Walked away: Eric Myers, right, disappeared without a trace in 1991 to start a new life. Now he has a new family - husband Sean Lung, left
Big secret: Myers says he knew since he was 6-years-old that he was attracted to men, but hoped his religion and starting a family would stop the urges
Moved on: After Myers' inexplicable disappearance, his wife Anne moved on as well and has found a significant other of her own
Not forgiven: Daughter Kirsten was only 8-years-old when her father disappeared, and she doesn't forgive him for the pain that loss caused her
Mother: 16 years later, and Kirsten is a mother of two herself.
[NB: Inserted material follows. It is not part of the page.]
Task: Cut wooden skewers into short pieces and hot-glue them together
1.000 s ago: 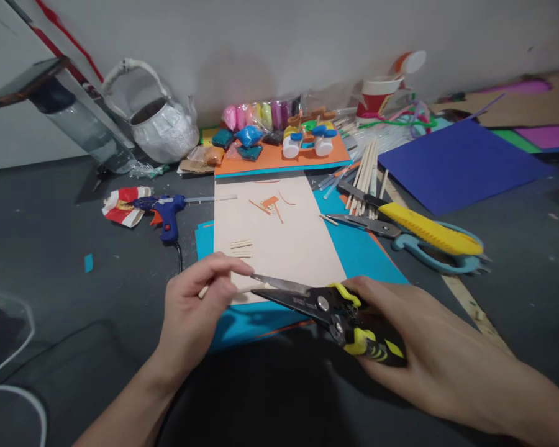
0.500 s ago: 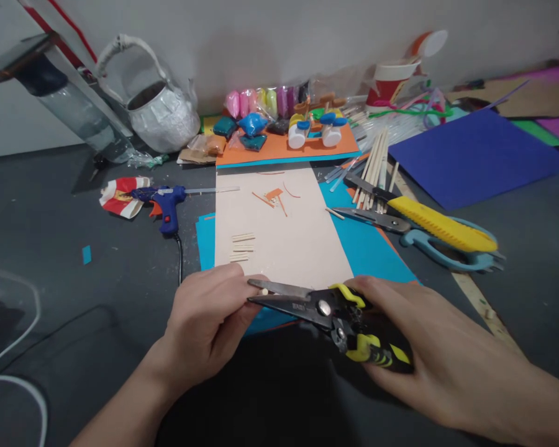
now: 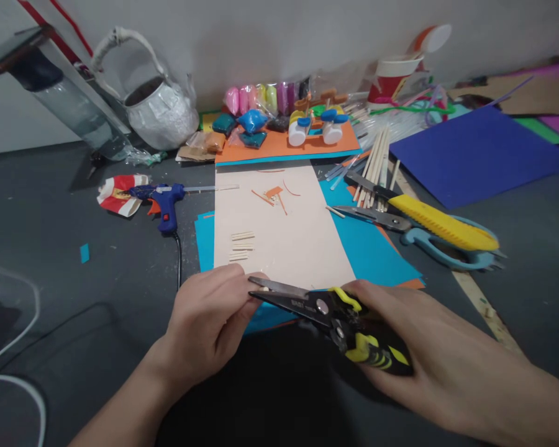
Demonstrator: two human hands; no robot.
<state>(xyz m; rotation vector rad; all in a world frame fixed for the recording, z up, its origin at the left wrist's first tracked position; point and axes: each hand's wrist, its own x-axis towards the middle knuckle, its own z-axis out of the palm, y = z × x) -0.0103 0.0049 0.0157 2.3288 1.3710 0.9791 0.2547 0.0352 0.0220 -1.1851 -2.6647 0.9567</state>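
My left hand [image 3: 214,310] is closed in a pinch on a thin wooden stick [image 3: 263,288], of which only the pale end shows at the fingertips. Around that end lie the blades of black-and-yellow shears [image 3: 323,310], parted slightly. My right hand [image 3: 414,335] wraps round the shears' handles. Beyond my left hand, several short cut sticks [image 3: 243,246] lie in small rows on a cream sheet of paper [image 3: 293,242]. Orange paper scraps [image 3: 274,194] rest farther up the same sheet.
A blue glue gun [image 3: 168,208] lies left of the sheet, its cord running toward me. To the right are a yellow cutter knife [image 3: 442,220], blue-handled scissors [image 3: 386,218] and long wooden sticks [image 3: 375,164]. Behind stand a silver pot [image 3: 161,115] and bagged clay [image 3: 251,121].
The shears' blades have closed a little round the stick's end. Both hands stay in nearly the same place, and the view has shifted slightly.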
She says she can't imagine ever leaving them, or how her father could have left her
No regrets: Myers says he doesn't regret reappearing, since living a life in disguise was a 'horrible prison'
A married father-of-five who went missing 16 years ago and was legally pronounced dead has reappeared alive and well having started a new life for himself as a gay man.
In a report broadcast on ABC's 20/20, the man, Eric Myers, is described as having lived the American dream.
The Arizona man married his high school sweetheart Anne, and they started a life having two daughters, Kirtsen and Erin, and adopting three boys from Vietnam.
Things seemed to be going well for Myers, who was working for his father's booming property business.
But according to one of his friends, Myers complained about being in debt.
Added to that stress was the fact that his marriage was on the rocks.
Anne wanted to go to college, and that didn't fit into deeply religious Myer's idea of the ideal Christian housewife.
Though he tried to find reasons in the bible to keep her from pursuing her education goals, he couldn't find a valid excuse and felt trapped.
They talked about divorce, but Myers wanted to do the Christian thing and stay married.
Soon after, Myers attended a real estate seminar in San Diego and never came back.
At first authorities suspected foul play, but they couldn't find any evidence of a crime. Myers had completely vanished.
They did find that he checked out of his hotel the first day of the conference, but kept going to the meetings.
No one knew where he was or where he went.
According to Myers, he was robbed the last day of the conference, so he spent the night in a seedy motel with only a few hundred dollars in his pocket.
The next morning he crossed the border to Mexico and took a bus to Cabo San Lucas.
It was there that he decided to unwind on the sandy beaches and escape from his life for a little bit.
Myers said he was dealing with the stress of keeping a long-hidden secret: the fact that he was attracted to other men.
But the trip to Cabo wasn't meant to be forever.
'I'm sitting there, saying, You can do this and still go back. You can still do this and still be OK. Maybe a week. Maybe two weeks,' Myers said.
But a few weeks turned into four months and he never once called his family.
At that point he reentered the United States and went to Palm Springs, California to search for work.
In Palm Springs he met Sean Lung, a tourist from Canada and the two fell in love.
They started a new life together and Myers would take odd jobs wherever he could that didn't require an ID.
All the while, his family at home suffered from the sudden and inexplicable loss of their husband and father.
Daughter Kirsten was only 8-years-old when her father left and remembers crying herself to sleep every night, and screaming that she wanted him back.
Myers makes no excuses for the harm he caused his family when he left without a trace.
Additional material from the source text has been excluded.